_GOAL OF THE EXERCISE_
Only the lines from the start of the data through the one containing "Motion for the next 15" belong in your answer; return them exactly.

_PROVIDED RECORDS_
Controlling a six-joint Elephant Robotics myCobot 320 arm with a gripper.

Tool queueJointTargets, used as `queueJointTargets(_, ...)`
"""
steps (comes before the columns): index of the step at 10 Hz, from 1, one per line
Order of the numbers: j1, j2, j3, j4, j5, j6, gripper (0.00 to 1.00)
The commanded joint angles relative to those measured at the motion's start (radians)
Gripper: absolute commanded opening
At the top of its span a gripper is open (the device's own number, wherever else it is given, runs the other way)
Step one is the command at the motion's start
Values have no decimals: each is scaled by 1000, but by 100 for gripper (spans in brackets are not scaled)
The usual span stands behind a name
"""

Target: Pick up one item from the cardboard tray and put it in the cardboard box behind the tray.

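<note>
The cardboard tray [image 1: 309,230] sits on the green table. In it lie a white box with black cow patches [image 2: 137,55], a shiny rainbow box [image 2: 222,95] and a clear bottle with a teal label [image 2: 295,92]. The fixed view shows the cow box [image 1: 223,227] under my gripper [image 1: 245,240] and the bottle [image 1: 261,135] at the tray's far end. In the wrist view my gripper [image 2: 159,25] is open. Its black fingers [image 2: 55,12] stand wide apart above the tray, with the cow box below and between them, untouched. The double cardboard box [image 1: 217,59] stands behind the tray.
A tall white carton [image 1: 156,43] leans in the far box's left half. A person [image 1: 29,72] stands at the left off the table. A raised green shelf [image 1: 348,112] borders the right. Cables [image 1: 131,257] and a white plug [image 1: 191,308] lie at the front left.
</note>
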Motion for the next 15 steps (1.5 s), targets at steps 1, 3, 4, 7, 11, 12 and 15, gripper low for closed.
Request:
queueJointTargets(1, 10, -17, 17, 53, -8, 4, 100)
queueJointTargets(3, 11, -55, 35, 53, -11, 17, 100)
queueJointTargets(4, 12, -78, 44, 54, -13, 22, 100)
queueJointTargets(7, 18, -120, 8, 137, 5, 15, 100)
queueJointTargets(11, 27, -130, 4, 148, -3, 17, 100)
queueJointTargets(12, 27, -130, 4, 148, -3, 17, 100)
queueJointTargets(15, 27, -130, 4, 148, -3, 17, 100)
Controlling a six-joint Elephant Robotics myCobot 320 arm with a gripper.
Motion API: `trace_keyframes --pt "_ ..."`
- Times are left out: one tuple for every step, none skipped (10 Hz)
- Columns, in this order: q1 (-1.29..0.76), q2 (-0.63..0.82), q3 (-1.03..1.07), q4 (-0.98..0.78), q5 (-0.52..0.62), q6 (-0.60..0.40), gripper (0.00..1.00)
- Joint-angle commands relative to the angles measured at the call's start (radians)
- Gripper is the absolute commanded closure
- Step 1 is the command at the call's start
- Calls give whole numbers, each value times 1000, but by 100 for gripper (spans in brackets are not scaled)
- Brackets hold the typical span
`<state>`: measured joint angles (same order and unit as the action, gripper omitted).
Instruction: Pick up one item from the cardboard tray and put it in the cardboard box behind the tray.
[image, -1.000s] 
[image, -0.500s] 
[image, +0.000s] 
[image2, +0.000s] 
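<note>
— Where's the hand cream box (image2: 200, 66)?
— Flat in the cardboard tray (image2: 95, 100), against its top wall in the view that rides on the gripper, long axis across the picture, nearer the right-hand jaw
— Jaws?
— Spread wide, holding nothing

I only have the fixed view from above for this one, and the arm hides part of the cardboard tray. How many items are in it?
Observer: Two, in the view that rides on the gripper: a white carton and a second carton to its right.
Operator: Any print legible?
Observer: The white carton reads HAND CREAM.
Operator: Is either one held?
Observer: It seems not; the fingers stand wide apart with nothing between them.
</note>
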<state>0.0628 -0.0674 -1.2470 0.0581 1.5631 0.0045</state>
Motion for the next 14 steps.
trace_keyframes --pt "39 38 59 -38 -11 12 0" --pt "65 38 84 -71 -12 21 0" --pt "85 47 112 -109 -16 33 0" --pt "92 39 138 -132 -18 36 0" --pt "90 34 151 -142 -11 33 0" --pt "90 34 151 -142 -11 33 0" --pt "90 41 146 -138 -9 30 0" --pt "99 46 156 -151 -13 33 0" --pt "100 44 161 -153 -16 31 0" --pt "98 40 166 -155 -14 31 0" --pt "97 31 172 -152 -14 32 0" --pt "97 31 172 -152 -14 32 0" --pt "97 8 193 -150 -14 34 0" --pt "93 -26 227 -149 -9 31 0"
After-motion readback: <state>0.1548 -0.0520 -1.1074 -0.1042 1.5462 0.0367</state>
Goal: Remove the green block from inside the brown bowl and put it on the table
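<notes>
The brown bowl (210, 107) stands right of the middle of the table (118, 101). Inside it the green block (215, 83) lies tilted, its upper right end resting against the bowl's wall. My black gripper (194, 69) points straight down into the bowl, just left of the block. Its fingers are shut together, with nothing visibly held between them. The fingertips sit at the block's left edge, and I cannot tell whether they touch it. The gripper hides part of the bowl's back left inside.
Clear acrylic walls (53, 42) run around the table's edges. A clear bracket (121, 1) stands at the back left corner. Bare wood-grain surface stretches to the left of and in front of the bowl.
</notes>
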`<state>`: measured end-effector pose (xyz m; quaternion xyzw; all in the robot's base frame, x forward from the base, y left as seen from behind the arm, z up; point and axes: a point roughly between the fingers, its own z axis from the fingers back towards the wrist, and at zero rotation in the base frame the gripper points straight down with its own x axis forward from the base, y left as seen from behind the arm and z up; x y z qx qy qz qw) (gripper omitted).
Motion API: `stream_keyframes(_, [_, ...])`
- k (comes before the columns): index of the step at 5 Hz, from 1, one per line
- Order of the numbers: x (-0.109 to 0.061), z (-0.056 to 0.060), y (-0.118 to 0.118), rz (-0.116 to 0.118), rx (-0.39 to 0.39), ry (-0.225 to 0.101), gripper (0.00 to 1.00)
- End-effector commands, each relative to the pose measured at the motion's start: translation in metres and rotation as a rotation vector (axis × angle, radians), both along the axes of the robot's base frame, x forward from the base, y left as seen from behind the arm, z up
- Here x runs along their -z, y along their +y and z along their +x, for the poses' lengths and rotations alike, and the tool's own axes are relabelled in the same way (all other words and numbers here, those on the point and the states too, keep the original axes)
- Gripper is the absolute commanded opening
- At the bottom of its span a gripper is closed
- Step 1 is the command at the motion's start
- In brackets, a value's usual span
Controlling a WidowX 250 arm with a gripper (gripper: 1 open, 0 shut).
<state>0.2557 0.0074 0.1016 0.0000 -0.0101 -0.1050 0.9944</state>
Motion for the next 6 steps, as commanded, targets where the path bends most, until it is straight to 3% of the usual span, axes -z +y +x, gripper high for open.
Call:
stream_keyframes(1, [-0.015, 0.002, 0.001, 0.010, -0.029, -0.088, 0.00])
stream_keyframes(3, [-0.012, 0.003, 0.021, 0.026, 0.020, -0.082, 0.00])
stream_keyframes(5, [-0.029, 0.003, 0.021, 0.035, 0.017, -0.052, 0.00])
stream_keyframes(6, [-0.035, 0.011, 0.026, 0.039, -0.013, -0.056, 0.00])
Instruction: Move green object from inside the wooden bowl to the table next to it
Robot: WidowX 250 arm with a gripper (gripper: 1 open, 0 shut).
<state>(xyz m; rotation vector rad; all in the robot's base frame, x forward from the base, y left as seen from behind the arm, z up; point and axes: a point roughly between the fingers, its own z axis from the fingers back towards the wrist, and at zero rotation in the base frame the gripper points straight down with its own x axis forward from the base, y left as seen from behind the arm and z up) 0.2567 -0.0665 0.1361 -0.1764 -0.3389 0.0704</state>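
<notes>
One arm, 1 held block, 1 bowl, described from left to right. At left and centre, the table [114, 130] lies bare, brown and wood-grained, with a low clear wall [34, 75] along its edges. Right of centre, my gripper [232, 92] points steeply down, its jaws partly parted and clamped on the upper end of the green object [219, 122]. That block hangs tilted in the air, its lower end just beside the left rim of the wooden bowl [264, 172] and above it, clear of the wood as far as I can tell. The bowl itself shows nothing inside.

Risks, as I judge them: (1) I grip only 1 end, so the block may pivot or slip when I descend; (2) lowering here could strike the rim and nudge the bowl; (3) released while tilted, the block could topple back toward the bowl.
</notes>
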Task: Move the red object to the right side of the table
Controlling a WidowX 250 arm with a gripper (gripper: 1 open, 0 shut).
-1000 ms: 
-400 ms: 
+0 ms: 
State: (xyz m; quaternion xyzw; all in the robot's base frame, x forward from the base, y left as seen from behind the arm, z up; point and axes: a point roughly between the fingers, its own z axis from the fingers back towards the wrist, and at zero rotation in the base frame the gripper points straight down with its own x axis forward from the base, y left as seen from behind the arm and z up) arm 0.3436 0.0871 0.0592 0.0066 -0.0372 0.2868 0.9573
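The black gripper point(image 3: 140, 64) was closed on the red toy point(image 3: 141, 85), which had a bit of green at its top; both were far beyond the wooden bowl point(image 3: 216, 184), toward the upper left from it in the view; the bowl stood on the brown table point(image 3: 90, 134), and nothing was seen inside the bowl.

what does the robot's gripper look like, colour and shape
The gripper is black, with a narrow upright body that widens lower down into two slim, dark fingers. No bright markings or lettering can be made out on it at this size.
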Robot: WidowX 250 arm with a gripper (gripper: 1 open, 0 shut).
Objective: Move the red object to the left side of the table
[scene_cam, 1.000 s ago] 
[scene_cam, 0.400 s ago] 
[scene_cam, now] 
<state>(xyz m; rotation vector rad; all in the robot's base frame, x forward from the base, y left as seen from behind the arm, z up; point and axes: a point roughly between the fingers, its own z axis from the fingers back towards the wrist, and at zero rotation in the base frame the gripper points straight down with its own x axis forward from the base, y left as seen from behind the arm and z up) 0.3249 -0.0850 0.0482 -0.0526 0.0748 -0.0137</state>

_TASK OUTPUT_
Controlling a six-joint Elephant Robotics myCobot 320 arm with a gripper.

Tool queueJointTargets, used as `queueJointTargets(_, ...)`
"""
steps (comes before the columns): index of the step at 10 Hz, from 1, one per line
Order of the numbers: j1, j2, j3, j4, j5, j6, gripper (0.00 to 1.00)
The commanded joint angles relative to those measured at the motion's start (radians)
Gripper: absolute commanded opening
At the top of its span a gripper is open (the device's own number, wherever else it is given, runs the other way)
Step one is the command at the motion's start
Values have no decimals: each is scaled by 1000, but by 100 for gripper (spans in brackets are not scaled)
The usual span stands behind a name
"""

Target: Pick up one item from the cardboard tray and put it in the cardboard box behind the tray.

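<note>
The cardboard tray [image 1: 309,230] sits on the green table. In it lie a white box with black cow patches [image 2: 137,55], a shiny rainbow box [image 2: 222,95] and a clear bottle with a teal label [image 2: 295,92]. The fixed view shows the cow box [image 1: 223,227] under my gripper [image 1: 245,240] and the bottle [image 1: 261,135] at the tray's far end. In the wrist view my gripper [image 2: 159,25] is open. Its black fingers [image 2: 55,12] stand wide apart above the tray, with the cow box below and between them, untouched. The double cardboard box [image 1: 217,59] stands behind the tray.
A tall white carton [image 1: 156,43] leans in the far box's left half. A person [image 1: 29,72] stands at the left off the table. A raised green shelf [image 1: 348,112] borders the right. Cables [image 1: 131,257] and a white plug [image 1: 191,308] lie at the front left.
</note>
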Motion for the next 15 steps (1.5 s), targets at steps 1, 3, 4, 7, 11, 12 and 15, gripper low for closed.

No other output is needed; the exercise is complete.